Nog een paar dingen op
ons programma hier in Noorwegen en dan de overzet naar Denemarken, maar
daarover later meer.
We stellen het goed, en
komen stillekes terug dichter.
De GVR moogt ge eens lenen als we terug zijn. Dat duurt nog wel efkes. En als hij wil mag Sep ook mijn Ben 10 lenen Ik mis jullie niet hoor omdat jullie dat masker hebben meegegeven.'t Zijn soms wel toffe maar ze zeggen zo weinig. De Gvr bestaat in reuzenland en das de enig vriendelijke reus dat er is.!!! en trollen zijn hier ook A 't Is nog veel te vroeg maar toch al een gelukkige verjaardag voor je mama. Dikke kus Berre bbbbbbbbberre
sdhj betekent in't Noors brave Sep. thomas moet ooit nog eebnxsrre terug komen naar jullie en ikke ook.
Onze ruk noordwaarts
langs de kust van Zweden, was op het anti-mugfront geen succes, en aangezien echt
iedereen die we tegenkwamen zei dat het in het Noorden nog veel erger was, onze
steven maar richting westen gewend.
Noorwegen, here we come.
Maar eerst nog efkes door
een schoon stukske Zweden. Want schoon is het alleszins.
Overal langs Zweedse
wegen komt men tegen.
-gigantische
bossen vol mossen
-oldtimers in
alle vormen en maten, vooral Amerikaanders
-muggen en
knotsen (klein en gemeen, en vooral met veel)
-meren, er
zouden er zon half miljoen zijn in Zweden, en dat merkt ge.
-Vlaggen,
zowat om de drie huizen staat er wel ne vlaggemast die u er aan moet doen
denken dat ge nog in Zweden zijt. Zouden ze bang zijn dat ze dat zelf vergeten?
-Daarenboven
is alles wat bij ons rood-wit is of geel-zwart (pijlen, borden, ) hier in
geel-blauw. Ma Ria zou hier content zijn.
-Veel
veelkleurige veldbloemformaties
-Een divers
assortiment aan roadkill (voskes, wasberen en wat nog meer)
-Golfterreinen
bij de vleet
-Vakantiehuisjes,
vooral aan de kust, die het wildkamperen aan de kust behoorlijk bemoeilijken
gezien dat 150 meter
van bebouwing mag
Verder heel tof dat zowat
alle Zweden onder de 65 vlot Engels spreken. Ons Zweeds is namelijk nog neut eum
euver neur heus teu schreuven.
En wat ook geweldig is
het zogenaamde allemansrecht, het principe dat alles wat ni van iemand in het
bijzonder is, en dat is in Zweden nog heel veel, eigenlijk van iedereen is.

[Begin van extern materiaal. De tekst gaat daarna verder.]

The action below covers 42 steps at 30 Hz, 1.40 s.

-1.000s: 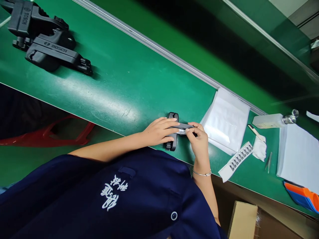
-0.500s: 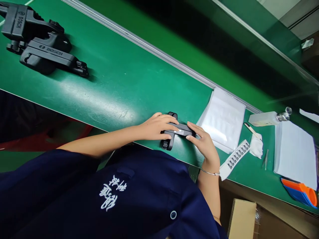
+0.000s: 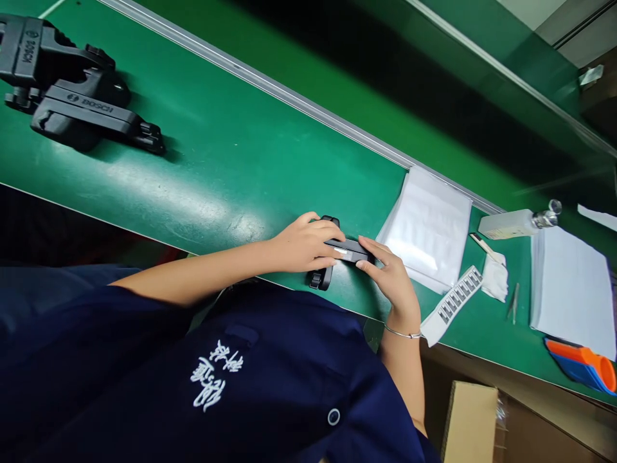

Vandaar geen probleem om wild te kamperen, eender waar te wandelen, bessen te
plukken, te vissen, jagen, of wat dan ook.
Als de staat zelfs naast
verlaten meertjes gratis toiletjes, kleedhokjes, kampvuurplekken met door
gemeentepersoneel aangeleverd, op maat gezaagd brandhout voorziet, dan denkt ge
wel eens meewarig aan het armoedig Belgisch zwembeleid. (Boekenberg, E10put,
waar ge al geluk hebt dat de politie u niet komt wegjagen, wij vragen ons soms
af of ze hier wel politie hebben)
Maar nu dus effe rijden,
met DJ Berre.
Als hij voldoende aangemoedigd
wordt om af te wisselen, komt dat best goed.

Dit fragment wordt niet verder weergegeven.